Work to be completed:
The reply should contain the full listing exactly as written and no pictures at all.

%%

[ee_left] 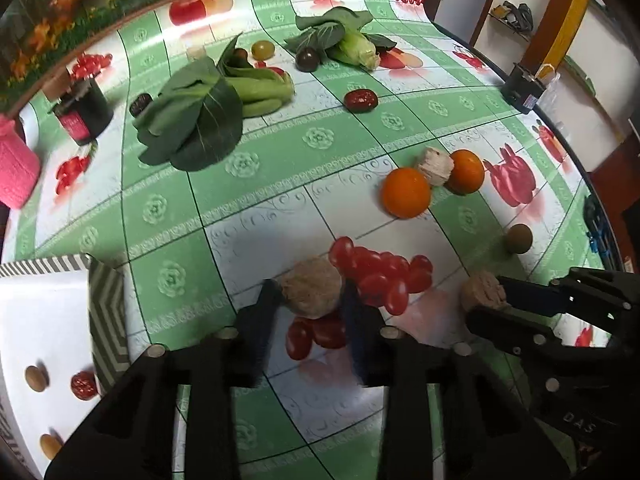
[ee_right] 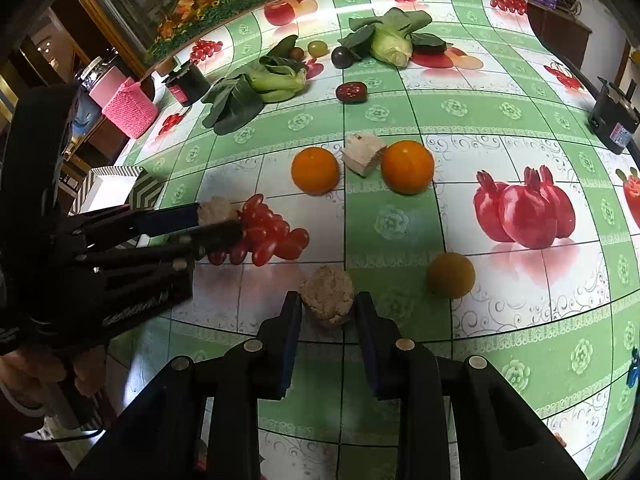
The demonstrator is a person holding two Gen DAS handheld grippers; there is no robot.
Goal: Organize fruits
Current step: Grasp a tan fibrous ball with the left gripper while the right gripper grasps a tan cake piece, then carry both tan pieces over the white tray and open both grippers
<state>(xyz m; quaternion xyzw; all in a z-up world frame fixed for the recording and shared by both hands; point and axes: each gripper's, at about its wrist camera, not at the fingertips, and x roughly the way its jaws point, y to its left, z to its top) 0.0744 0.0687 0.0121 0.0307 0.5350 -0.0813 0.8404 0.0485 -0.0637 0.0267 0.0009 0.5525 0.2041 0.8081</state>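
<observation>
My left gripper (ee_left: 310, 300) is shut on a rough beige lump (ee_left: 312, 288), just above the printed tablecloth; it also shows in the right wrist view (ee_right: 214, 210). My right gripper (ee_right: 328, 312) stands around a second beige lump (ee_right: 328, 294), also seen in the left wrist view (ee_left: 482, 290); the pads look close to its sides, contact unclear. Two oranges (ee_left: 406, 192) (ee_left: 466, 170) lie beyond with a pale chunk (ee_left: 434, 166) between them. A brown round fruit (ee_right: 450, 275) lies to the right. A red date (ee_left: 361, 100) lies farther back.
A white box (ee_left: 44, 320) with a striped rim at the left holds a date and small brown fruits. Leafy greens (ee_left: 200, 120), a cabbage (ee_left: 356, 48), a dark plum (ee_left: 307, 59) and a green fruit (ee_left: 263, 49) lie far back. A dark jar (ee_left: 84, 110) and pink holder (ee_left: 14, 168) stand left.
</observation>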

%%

Result:
[ee_left] 
[ee_right] 
The demonstrator is a person holding two Gen DAS handheld grippers; there is no robot.
Goal: Organize fruits
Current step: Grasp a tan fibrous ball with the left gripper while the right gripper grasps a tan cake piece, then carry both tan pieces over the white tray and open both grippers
<state>(xyz m; quaternion xyzw; all in a z-up world frame fixed for the recording and shared by both hands; point and axes: each gripper's, at about its wrist camera, not at the fingertips, and x roughly the way its jaws point, y to its left, z to its top) 0.0744 0.0687 0.0121 0.0307 0.5350 -0.0813 0.8404 0.0485 -0.0637 0.0267 0.0009 0.5525 0.2041 0.8081</state>
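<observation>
My left gripper (ee_left: 310, 300) is shut on a rough beige lump (ee_left: 312, 288), just above the printed tablecloth; it also shows in the right wrist view (ee_right: 214, 210). My right gripper (ee_right: 328, 312) stands around a second beige lump (ee_right: 328, 294), also seen in the left wrist view (ee_left: 482, 290); the pads look close to its sides, contact unclear. Two oranges (ee_left: 406, 192) (ee_left: 466, 170) lie beyond with a pale chunk (ee_left: 434, 166) between them. A brown round fruit (ee_right: 450, 275) lies to the right. A red date (ee_left: 361, 100) lies farther back.
A white box (ee_left: 44, 320) with a striped rim at the left holds a date and small brown fruits. Leafy greens (ee_left: 200, 120), a cabbage (ee_left: 356, 48), a dark plum (ee_left: 307, 59) and a green fruit (ee_left: 263, 49) lie far back. A dark jar (ee_left: 84, 110) and pink holder (ee_left: 14, 168) stand left.
</observation>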

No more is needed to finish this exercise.